Therese is going to have a NICU by the end of September! Ohio State
University faculty and staff will be training and supporting the staff
over the next few months. Babies who would have otherwise died or been
transported to Cange (which is closing their NICU to move the staff to
Mirabilais) will be able to be cared for here in Hinche. Monica Trexor,
the neonatal nurse clinical specialist, is here with us.
I
started today with a problem-solving meeting with our mobile clinic
midwives. The to-do list at the end of it includes getting benches made
for the clinics where women wait with no chairs, finding a beach-type
tent for the clinics that are held outside, and getting a DVD player so
that patients can watch educational videos while they wait to be seen.

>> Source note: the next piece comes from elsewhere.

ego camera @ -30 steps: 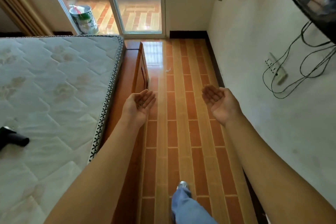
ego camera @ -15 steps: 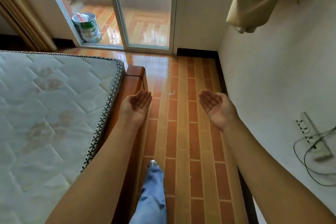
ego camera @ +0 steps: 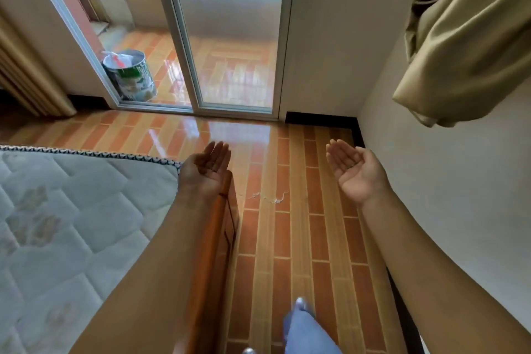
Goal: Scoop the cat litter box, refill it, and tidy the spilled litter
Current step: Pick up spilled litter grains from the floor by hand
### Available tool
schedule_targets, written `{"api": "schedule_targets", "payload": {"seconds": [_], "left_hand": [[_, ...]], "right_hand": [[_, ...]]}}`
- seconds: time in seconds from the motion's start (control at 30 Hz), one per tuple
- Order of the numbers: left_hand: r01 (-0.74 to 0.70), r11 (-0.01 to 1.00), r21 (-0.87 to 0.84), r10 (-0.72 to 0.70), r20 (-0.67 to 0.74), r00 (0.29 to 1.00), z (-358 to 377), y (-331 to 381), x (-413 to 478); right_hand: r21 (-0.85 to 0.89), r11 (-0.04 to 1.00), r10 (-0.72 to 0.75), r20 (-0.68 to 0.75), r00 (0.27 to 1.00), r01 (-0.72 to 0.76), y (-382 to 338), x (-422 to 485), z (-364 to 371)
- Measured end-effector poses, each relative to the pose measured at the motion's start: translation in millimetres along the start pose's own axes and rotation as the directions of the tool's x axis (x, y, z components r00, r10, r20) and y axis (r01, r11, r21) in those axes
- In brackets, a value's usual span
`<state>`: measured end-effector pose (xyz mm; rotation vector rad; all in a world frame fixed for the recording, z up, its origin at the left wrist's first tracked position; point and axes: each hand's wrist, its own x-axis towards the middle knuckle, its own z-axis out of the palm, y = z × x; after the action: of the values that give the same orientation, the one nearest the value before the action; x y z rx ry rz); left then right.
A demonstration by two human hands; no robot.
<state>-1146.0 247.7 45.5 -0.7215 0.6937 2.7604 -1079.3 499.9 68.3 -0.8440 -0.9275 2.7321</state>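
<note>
Both hands are out in front, palms up and flat, with nothing in them. On the left hand point(ego camera: 207, 167) the fingers are straight and close together. It is up in the air over the corner of the wooden bed frame point(ego camera: 219, 241). The right hand point(ego camera: 354, 167) is spread open too, over the tiled floor point(ego camera: 290, 227) and near the white wall point(ego camera: 459, 210). The two hands are well apart.

A mattress point(ego camera: 71, 227) with a quilted top lies on the left, and the left arm crosses over its edge. A leg in blue jeans point(ego camera: 309, 330) shows at the bottom, with the tip of a shoe poking out.

A small pale scrap point(ego camera: 277, 199) lies on the floor between the hands. It is too small to tell what it is.

Ahead is a sliding glass door point(ego camera: 230, 46). The left side is open to a balcony with the same kind of tiles. A round tin can point(ego camera: 130, 76) stands just past the door track, with a white plastic bag stuffed in its top.

A tan cloth point(ego camera: 471, 46) hangs down at the top right by the wall.

No litter box shows anywhere in this view.
</note>
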Motion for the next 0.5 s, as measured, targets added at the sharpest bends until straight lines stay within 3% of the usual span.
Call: {"api": "schedule_targets", "payload": {"seconds": [0.27,0.5], "left_hand": [[-0.101,0.994,-0.031,0.098,-0.066,0.993,58,24,149],[-0.222,0.974,-0.045,0.214,-0.138,0.967,122,40,258]], "right_hand": [[-0.024,0.999,0.04,0.043,0.998,-0.039,-37,176,72],[-0.124,0.978,0.18,0.104,0.978,-0.167,-79,329,154]]}}
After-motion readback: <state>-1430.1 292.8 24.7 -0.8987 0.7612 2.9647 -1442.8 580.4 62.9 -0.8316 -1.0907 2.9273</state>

Figuring out snags in the record-keeping and medication orders (getting
Cefexime in this country is difficult) and how to pay the announcers in
each village were on the agenda also. With the help of Kathryn Kooistra
and her friend, Tracy, we are going to have a new way of getting data
from our records so that we can measure our effectiveness
The
direction of our program for next year weighs heavy on my mind. Our
training program needs continual evaluation of its effectiveness. We are
faced with probable loss of two teachers to Canada and the U.S.at the
end of the year. I think we have the strongest class we have ever had
but retaining good teachers remains a problem for us. (Indeed it is a
problem throughout the country. The most educated make the most money
and are the most likely to leave the country.)
The
town of Hinche has been our center of activity for 7 years. But we are
asking ourselves if we should continue to teach midwives here at this
hospital where there are so many barriers to evidence-based care and in
this area where we have saturated the job market for our graduates. It
is exciting to have many of our graduates from sponsoring organizations.

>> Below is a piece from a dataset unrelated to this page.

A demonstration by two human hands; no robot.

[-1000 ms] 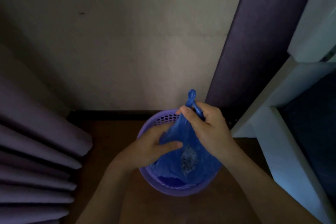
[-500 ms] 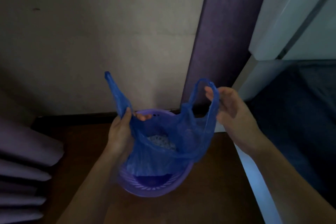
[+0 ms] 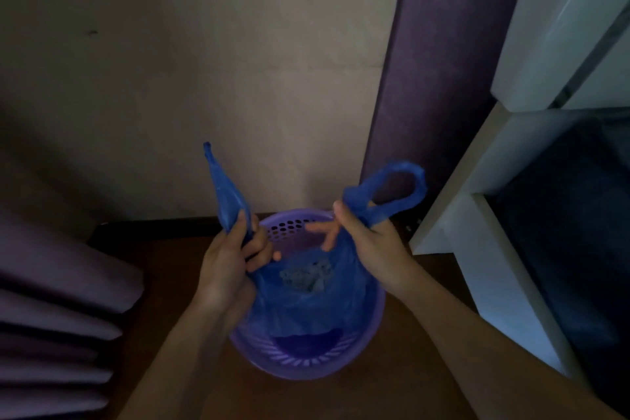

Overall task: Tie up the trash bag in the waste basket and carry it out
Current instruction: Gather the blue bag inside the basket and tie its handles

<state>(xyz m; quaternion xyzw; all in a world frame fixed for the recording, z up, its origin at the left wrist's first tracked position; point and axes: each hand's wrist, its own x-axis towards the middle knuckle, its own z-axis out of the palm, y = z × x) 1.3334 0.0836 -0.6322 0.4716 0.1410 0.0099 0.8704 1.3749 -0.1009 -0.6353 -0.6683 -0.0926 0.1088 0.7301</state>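
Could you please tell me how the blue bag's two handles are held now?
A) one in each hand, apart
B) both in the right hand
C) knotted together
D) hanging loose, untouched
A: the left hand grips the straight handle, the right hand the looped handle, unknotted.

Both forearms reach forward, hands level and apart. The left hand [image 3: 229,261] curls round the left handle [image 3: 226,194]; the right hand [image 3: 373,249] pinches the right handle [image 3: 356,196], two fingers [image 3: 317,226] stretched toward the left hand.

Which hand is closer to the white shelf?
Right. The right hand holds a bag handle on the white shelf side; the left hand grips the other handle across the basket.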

They automatically have jobs when they finish. The thought of Vilana
and Soislia, Mariette and Vesline going to their rural communities and
working to bring skilled care where none has been before affirms that we
are doing the right thing, the needed thing in training.
So
we ask: Should we teach in another region, should we teach in two other
regions if the opportunities are there? (We are exploring Hospital
Albert Schweitzer in Des Chappelles and Hospital Convention Baptiste in
Quartier Morin.) Should we take only students who are sponsored and have
jobs when they are finished? Should we begin to open and support more
birth centers? We really believe that the model of birth centers with
skilled attendants referring to more advanced medical care when needed
is a model that is the most life-saving and most cost effective for
every country in this world- including the U.S. How do we incorporate
more birth center experience into our students' clinical experience if
most of them will work in birth centers when they complete the program?

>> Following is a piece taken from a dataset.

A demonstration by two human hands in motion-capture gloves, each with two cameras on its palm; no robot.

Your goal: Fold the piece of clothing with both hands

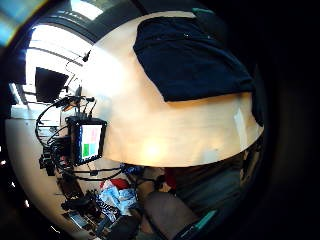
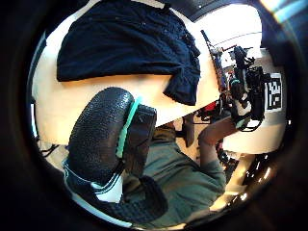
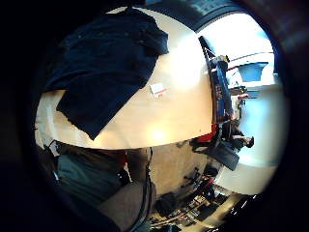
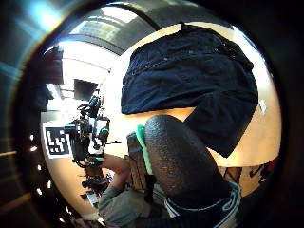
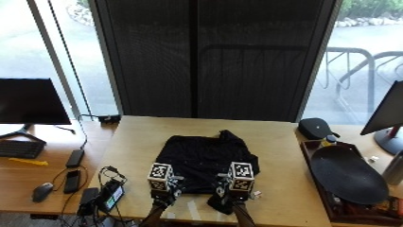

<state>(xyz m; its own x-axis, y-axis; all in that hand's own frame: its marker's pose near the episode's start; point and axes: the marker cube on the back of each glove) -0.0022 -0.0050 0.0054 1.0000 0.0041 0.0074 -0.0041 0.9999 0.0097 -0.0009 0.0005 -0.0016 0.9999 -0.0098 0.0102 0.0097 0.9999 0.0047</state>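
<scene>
A light wooden table [image 5: 283, 156] is being flanked by two more work surfaces. Off to its left, a side desk [image 5: 25, 175] is being taken up by a dark monitor [image 5: 31, 101], a keyboard [image 5: 19, 149], a mouse [image 5: 42, 191] and a couple of small black gadgets. On the right, a tray [image 5: 315, 165] is being filled by a big black oval object [image 5: 347, 174], with another monitor [image 5: 387, 116] being cut off at the edge. Behind it all, a dark mesh screen [image 5: 207, 56] is being framed by tall windows [image 5: 53, 42], and loads of daylight is being let in from the pavement outside.
</scene>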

As always, the path for Midwives
For Haiti is never easy or clear. A favorite saying around here is that
the problems and questions we face this year will be gone next year but
next year we will have new ones. The really cool thing about our
volunteers is that they have such good ideas, help us problem-solve and
give us encouragement to keep climbing the mountain of obstacles. That's
because they are midwives and medical professionals who are
earth-shakers.
I am reading "To Repair the
World" by Paul Farmer. In a speech he gave to a graduating class of
doctors he warned them of the "general anesthesia of the soul" that can
come from being among the privileged of this world. For anyone who is
experiencing "anesthesia of the soul", joining us in our work here in
Haiti will cure you.
Nadene Brunk
"Pain pushes until vision pulls." - MIchael Beckwith
ReplyDeleteThis quote today made me think of your amazing work here at MFH. I am in awe. I have sat for hours reading the various blogs and I can feel the love for the women in each post. I am a birth doula in Connecticut, and have been approved by Carrie and then Brittany to come volunteer. I am overwhelmed with gratitude that there are humans on earth to make things better for those less fortunate and want to make a difference. Your every day there is doing this for women and it will touch eternity. God bless you in your efforts.